Embora tenha revogado o supracitado benefício fiscal, previsto no art. 41, §3º, do Anexo I, do RICMS de São Paulo, o decreto questionado entrou em vigor no dia seguinte à sua publicação, no dia 1º/05/2019. Diante disso, os contribuintes alegaram, perante o Tribunal de Justiça do Estado de São Paulo (TJSP), duas teses: (i) a ilegalidade da revogação realizada por meio de decreto, uma vez que deveria ter ocorrido através de lei; e (ii) a violação às regras da anterioridade anual e nonagesimal, que, aplicados cumulativamente, estabelecem que os tributos somente poderão ser cobrados no próximo exercício financeiro de sua instituição ou majoração, e, no mínimo, após 90 dias da data em que tenha sido publicada a lei que institui ou aumenta o tributo, conforme o art. 150, III, “b” e “c”, da Constituição da República (CRFB/1988).

O TJSP havia proferido decisão parcialmente favorável ao contribuinte, determinando que o referido decreto estadual produzisse efeitos somente a partir do ano seguinte à sua edição, observada a anterioridade anual e a noventena, uma vez que a revogação proporcionou aumento de carga tributária. O Estado de São Paulo recorreu dessa decisão perante o Supremo Tribunal Federal (STF), mas a 1ª Turma do STF manteve o acórdão do TJSP. A maioria dos Ministros acompanhou o voto do ministro Roberto Barroso, que divergiu do ministro relator Alexandre de Moraes.

Para o relator, a revogação de benefício fiscal não seria majoração de tributo, não sendo necessária a observância do princípio da anterioridade, conforme havia sido decidido pelo STF na Ação Direta de Inconstitucionalidade nº 4.016/PR, em 2018. Naquela ocasião, a Corte julgou que a redução ou a extinção de desconto para pagamento de imposto sob determinadas condições previstas em lei, como o pagamento antecipado em parcela única, não podem ser equiparadas a aumento de tributo. O relator foi acompanhado pela ministra Cármen Lúcia.
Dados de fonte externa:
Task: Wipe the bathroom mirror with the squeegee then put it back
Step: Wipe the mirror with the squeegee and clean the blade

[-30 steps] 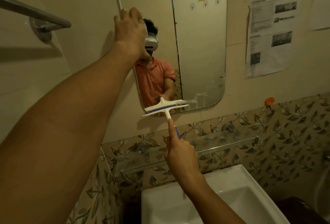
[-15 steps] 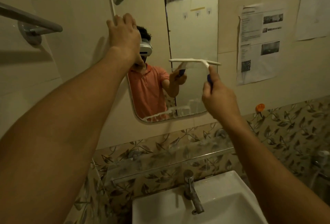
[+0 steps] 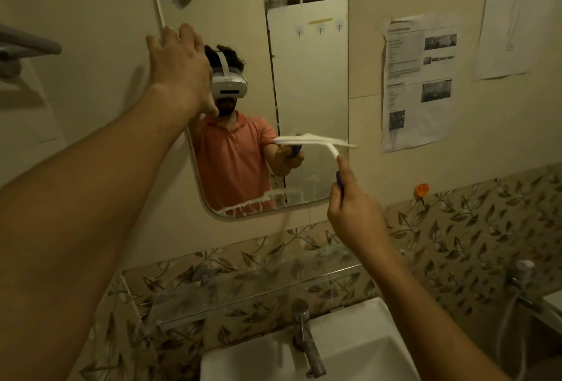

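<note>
The rounded bathroom mirror [image 3: 307, 76] hangs on the beige wall, with foam streaks along its bottom edge. My right hand [image 3: 354, 213] grips the blue handle of a white squeegee [image 3: 319, 142], index finger stretched along the neck. Its blade lies level against the glass on the mirror's lower right part. My left hand [image 3: 179, 67] rests flat against the mirror's left edge, fingers spread, holding nothing.
A glass shelf [image 3: 252, 289] runs below the mirror, above a white sink [image 3: 365, 350] with a metal tap [image 3: 304, 335]. An orange hook [image 3: 422, 189] sits on the tile at the right. Papers [image 3: 416, 82] are stuck to the wall. A towel bar [image 3: 27, 46] juts out at the left.
The squeegee rose from the mirror's bottom edge to its right side, then slid a little way down the glass. My left hand stayed on the mirror's left edge.
</note>
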Tool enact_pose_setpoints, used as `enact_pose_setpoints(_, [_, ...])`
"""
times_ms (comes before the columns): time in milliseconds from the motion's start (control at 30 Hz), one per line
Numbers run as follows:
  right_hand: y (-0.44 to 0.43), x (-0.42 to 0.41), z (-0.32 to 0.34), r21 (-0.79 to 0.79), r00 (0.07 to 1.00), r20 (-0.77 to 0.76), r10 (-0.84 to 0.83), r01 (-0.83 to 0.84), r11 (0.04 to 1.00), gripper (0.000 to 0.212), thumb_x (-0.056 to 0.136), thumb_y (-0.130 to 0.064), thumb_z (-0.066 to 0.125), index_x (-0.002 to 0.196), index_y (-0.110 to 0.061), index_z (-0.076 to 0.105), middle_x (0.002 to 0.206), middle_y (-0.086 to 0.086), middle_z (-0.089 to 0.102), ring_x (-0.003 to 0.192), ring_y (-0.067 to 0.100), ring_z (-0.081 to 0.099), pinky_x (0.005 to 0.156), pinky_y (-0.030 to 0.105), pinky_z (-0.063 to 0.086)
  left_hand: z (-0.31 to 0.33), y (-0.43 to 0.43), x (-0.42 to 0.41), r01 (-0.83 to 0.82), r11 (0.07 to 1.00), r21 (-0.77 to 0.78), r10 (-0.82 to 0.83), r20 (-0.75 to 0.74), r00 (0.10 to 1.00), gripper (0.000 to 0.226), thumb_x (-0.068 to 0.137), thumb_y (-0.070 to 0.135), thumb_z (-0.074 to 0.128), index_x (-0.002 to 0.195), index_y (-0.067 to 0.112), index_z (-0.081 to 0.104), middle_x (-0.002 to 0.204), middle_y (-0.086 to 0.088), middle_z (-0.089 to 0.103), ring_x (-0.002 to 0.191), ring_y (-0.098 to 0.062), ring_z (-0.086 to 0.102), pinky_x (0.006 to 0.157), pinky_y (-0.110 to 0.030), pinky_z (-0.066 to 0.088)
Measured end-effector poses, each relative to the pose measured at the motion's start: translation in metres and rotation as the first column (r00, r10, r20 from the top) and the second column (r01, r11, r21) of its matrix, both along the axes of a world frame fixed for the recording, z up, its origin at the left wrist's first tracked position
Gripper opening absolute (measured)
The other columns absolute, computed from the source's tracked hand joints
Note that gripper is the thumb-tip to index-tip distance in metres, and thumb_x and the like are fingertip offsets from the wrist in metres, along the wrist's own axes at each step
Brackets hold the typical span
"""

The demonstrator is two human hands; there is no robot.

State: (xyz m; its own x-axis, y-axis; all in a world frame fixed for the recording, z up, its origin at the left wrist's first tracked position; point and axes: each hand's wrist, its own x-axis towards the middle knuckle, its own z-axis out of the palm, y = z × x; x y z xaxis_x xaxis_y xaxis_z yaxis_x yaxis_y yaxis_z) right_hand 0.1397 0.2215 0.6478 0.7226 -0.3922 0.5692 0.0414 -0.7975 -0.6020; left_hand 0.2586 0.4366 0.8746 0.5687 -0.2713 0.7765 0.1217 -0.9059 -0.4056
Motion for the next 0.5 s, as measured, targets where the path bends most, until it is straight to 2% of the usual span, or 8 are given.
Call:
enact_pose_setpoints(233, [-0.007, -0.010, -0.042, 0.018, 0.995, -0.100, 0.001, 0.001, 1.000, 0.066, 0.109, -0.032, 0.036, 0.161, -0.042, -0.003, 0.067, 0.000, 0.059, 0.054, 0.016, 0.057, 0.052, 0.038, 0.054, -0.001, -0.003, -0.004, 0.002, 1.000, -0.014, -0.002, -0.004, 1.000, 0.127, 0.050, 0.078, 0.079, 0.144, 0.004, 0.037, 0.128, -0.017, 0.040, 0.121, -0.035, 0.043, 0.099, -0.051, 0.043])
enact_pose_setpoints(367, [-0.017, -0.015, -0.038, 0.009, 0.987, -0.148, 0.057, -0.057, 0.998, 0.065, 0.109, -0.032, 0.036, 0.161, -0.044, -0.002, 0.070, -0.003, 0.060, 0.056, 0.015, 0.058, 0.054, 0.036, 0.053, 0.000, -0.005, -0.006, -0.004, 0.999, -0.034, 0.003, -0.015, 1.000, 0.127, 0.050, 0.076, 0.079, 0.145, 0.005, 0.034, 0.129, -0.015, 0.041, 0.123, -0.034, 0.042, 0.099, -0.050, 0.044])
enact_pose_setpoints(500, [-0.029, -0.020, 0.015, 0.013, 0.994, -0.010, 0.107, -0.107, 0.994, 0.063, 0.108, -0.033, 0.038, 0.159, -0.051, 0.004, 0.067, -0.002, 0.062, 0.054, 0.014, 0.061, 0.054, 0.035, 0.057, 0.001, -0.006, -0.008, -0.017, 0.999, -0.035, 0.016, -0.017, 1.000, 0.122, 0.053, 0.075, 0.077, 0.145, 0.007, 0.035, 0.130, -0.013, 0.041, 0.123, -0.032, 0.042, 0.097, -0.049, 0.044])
Não obstante, o ministro Roberto Barroso sustentou que esse precedente já estaria superado, tendo em vista que a jurisprudência do STF tem se consolidado para reconhecer a necessidade de respeito à anterioridade anual e nonagesimal na hipótese de aumento indireto de tributo, como a revogação de benefício fiscal. A posição foi seguida pelos ministros Rosa Weber e Dias Toffoli.
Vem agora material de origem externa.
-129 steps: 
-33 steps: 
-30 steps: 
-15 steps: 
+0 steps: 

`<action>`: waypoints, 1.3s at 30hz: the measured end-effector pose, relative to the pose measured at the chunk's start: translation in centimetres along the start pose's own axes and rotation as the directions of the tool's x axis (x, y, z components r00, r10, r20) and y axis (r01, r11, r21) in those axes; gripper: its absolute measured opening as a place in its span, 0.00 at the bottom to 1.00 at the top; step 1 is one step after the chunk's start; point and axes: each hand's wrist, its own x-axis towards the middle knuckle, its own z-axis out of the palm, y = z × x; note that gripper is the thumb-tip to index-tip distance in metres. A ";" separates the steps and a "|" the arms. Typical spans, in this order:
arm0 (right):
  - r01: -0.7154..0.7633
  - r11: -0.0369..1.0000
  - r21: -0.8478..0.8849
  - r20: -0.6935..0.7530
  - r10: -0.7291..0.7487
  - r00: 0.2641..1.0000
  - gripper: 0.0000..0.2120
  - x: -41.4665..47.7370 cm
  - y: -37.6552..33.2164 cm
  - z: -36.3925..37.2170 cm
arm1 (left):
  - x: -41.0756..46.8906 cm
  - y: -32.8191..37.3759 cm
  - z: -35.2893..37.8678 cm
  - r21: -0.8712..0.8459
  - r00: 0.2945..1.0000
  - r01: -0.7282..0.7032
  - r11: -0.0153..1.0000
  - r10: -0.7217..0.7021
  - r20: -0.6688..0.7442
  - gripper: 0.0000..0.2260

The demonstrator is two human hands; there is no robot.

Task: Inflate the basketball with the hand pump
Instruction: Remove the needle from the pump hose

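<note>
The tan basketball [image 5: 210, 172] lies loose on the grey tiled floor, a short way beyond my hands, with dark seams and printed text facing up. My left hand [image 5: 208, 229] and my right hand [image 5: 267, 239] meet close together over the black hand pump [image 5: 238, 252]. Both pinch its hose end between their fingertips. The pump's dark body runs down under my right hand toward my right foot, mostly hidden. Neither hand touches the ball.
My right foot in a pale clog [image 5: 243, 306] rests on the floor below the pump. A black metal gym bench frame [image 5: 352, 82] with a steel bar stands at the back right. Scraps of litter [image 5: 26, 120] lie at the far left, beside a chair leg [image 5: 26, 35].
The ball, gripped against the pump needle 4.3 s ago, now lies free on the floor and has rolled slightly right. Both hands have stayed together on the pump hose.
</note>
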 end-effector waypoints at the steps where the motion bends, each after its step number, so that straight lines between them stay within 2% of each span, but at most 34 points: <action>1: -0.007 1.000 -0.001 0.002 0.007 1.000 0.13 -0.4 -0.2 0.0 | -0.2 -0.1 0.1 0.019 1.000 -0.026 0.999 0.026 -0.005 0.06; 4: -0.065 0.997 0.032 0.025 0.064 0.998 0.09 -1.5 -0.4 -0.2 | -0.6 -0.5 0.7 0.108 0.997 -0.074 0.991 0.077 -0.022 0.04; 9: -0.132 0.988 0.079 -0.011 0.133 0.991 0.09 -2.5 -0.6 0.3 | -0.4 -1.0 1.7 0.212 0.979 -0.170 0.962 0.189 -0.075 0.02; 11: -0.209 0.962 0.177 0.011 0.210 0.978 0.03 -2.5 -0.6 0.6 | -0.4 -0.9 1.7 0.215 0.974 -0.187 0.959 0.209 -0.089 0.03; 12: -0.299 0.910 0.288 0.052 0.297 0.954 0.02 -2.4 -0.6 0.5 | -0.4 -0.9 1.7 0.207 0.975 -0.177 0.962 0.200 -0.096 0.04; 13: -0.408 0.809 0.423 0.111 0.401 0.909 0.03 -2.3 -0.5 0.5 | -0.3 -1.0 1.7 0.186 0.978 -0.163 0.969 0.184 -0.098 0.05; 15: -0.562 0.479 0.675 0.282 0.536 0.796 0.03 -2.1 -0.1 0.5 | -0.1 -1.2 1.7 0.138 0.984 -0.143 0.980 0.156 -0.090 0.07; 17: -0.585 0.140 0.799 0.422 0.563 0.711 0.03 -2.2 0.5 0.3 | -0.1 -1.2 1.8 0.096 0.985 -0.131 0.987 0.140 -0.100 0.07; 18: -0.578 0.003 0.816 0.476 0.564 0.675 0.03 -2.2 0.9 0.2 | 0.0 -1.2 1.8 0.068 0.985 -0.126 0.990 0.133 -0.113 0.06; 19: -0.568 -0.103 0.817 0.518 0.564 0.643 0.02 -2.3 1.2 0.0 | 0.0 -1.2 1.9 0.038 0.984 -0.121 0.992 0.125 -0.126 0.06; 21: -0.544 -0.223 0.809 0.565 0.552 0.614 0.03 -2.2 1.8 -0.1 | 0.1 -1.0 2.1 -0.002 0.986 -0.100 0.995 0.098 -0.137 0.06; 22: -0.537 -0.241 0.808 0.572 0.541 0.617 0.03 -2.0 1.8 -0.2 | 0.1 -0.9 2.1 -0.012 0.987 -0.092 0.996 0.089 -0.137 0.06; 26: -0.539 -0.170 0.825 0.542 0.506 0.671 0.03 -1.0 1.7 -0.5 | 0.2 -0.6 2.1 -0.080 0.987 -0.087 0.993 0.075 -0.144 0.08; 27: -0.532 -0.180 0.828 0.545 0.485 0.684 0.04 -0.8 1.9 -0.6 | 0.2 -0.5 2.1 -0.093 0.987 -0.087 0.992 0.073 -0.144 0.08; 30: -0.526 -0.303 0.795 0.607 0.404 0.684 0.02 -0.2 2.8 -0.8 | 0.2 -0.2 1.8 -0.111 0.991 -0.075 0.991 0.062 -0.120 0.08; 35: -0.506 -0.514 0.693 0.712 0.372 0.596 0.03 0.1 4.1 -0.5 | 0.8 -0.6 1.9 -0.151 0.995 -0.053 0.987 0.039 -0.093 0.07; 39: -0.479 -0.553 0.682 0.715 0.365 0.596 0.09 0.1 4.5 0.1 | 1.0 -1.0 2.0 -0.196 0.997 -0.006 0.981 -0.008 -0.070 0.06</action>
Alice Jorge, sócia do CCBA, destaca a importância desta decisão: “A decisão da 1ª Turma acompanha o acertado entendimento que vem sendo consolidado pelo STF, no sentido de que a revogação de benefício fiscal constitui majoração indireta do tributo e, por essa razão, deve respeitar os princípios da anterioridade anual e nonagesimal.”

“Todavia, é importante observar que ainda poderá ser objeto de recurso a possibilidade de revogação de benefício fiscal por intermédio de decreto, tendo em vista o Princípio da Legalidade em sentido estrito, que limita o Poder de Tributar do Estado”, ressalva Alice.